Testing Macrocyclic Calpain Inhibitors In Vivo in a Sheep Model
Overall Trial Design.
Breeding of four sires with ovine heritable cataracts produced 208 lambs. Their eyes were assessed between the ages of one to two months to select 63 lambs that had right eyes with cataract scores of 1 to 3 (Table 1). This population was divided, by an independent statistician, into three comparable groups based on their body weight, sex, and cataract score. The groups consisted of a control group, a group for testing with CAT811, and a group for testing with CAT505. 
Table 1. 
 
Progression of the Ovine Inherited Cataract
Table 1. 
 
Progression of the Ovine Inherited Cataract
Stage Description
0 Normal ovine lens
1 Small opacity detected at either the anterior or posterior suture line
2 Small opacities detected at both suture lines
3 Opacities involved in 0% to 30% of the lens
4 Opacities involved in 33% to 66% of the lens
5 Total immature cataract—reflection from retina still visible
6 Total mature cataract—no reflection from retina
7 Hypermature cataract, displaying partial absorption of severely opaque lenses, leaving a fluid-filled lens remnant
The protocol specified the key data point to be that after three months of treatment. This was based on previous experience of the progression of sheep cataract to give the maximum chance of observing differences in rate of cataract formation with treatment. 

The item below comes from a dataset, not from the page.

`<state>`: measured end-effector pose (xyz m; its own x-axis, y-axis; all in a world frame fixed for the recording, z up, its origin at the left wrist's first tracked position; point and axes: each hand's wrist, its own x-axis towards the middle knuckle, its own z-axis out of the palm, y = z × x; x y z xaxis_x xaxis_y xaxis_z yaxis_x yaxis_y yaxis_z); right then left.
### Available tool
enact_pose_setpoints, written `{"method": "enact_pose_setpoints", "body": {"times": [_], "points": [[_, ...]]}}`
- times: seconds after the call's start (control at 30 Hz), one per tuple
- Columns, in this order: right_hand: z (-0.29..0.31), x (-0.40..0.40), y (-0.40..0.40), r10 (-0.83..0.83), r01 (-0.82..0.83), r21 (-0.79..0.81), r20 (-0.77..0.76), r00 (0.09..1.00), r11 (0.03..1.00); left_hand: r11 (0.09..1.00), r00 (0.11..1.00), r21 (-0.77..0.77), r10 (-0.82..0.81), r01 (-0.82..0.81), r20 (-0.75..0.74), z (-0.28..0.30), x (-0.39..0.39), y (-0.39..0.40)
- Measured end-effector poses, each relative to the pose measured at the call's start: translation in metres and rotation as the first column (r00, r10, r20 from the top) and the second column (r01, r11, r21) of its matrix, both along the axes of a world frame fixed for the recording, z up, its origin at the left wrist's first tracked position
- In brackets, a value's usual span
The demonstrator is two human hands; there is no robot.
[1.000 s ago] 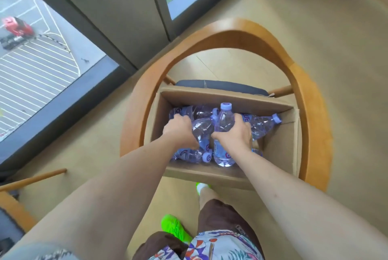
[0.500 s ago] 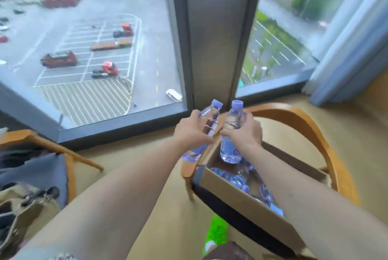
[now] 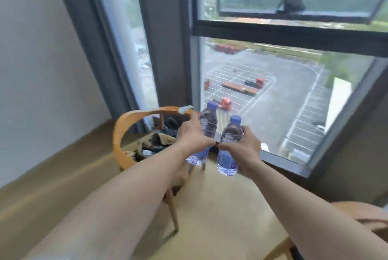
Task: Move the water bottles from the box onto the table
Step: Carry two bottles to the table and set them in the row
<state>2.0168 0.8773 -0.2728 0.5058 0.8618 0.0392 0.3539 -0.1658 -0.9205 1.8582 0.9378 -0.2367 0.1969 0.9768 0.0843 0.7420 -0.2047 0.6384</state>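
My left hand (image 3: 192, 136) grips one clear water bottle (image 3: 207, 120) with a purple cap around its middle. My right hand (image 3: 243, 147) grips a second bottle (image 3: 232, 131) of the same kind. Both bottles stand nearly upright in the air, side by side, above the far edge of a light wooden table (image 3: 220, 213). The cardboard box is out of view.
A curved wooden chair (image 3: 126, 125) with bags and clutter on its seat stands left of the table. A large window (image 3: 273, 96) and grey curtains (image 3: 109, 49) lie beyond. Another wooden chair back (image 3: 361, 213) shows at the right edge.
Both hands lifted a bottle each out of the box on the chair. My view swung left, away from the box, to the table, with both bottles carried along.
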Motion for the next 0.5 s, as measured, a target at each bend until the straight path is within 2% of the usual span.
{"method": "enact_pose_setpoints", "body": {"times": [0.1,0.23,0.4,0.5], "points": [[0.007,-0.090,0.028,0.202,-0.202,-0.001,0.065,0.977,0.979,0.980,0.980,0.015,0.196,-0.197,0.033,0.004,-0.101,-0.001],[0.015,-0.208,0.052,0.435,-0.435,-0.029,0.115,0.893,0.900,0.895,0.889,-0.013,0.445,-0.446,0.104,0.004,-0.227,-0.019],[0.022,-0.354,0.063,0.665,-0.666,-0.047,0.135,0.735,0.745,0.695,0.693,-0.004,0.716,-0.719,0.080,0.002,-0.366,-0.063],[0.023,-0.440,0.061,0.782,-0.780,-0.064,0.079,0.618,0.623,0.548,0.546,-0.007,0.835,-0.837,0.063,0.001,-0.439,-0.095]]}}
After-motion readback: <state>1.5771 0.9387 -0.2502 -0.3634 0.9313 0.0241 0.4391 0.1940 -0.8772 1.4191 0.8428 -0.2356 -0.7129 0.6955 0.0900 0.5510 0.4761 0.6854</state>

All trial lambs were grazed together and yarded twice daily for treatment of the right eye only with 17 to 23 mg of ointment containing 170 to 230 μg of either CAT811 or CAT505. All lambs in the treatment trials were yarded at monthly intervals to assess cataract scores in the treated and untreated eyes by an independent veterinary ophthalmologist who was unaware of which eyes had been treated. The assessment was done using a slit-lamp microscope (Kowa SL-T; Kowa Co. Ltd., Tokyo, Japan) in a darkened room as described previously. 13 The progress of cataract development was scored using an established 8-point scale 23 as described in Table 1
Animal Health.
Condition scores of the sheep were measured at the start and the end of the 5-month trial. Three lambs from each treatment group had 5 mL blood samples taken by venipuncture at the start and end of the trial. These were centrifuged (1200g for 15 minutes) and the serum stored at −80°C before being sent to a veterinary pathology laboratory for biochemical analysis (Gribbles Veterinary, Christchurch, NZ). Live body weights of the sheep were monitored and recorded throughout the trials. 
Statistical Analysis
Significant decreases in loss of band density of cytoskeletal proteins during the cell-free assay were determined by independent t-tests comparing the mean band density in the presence and absence of inhibitor (Minitab, version 15; Minitab Inc., State College, PA). Independent t-tests were used in the in vivo trial to determine whether the calpain inhibitors slowed cataract progression in the treated animals by comparing the mean changes between each treatment with the control group. A 2-tailed P value < 0.05 was taken to indicate statistical significance. 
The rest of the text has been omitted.